Search the material for the word "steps" and copy every line in which it occurs.

## AVAILABLE DATA
"""

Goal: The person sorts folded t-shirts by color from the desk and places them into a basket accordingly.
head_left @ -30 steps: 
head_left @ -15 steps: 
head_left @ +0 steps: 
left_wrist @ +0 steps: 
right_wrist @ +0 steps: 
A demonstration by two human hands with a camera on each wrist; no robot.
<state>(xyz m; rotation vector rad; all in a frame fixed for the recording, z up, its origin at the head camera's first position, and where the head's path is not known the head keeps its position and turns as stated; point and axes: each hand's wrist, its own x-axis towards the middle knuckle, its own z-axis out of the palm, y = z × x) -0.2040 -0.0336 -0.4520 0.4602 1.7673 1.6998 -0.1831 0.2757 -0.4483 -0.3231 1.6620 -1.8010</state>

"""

## ANSWER TO THIS EXERCISE
head_left @ -30 steps: 
head_left @ -15 steps: 
head_left @ +0 steps: 
left_wrist @ +0 steps: 
right_wrist @ +0 steps: 

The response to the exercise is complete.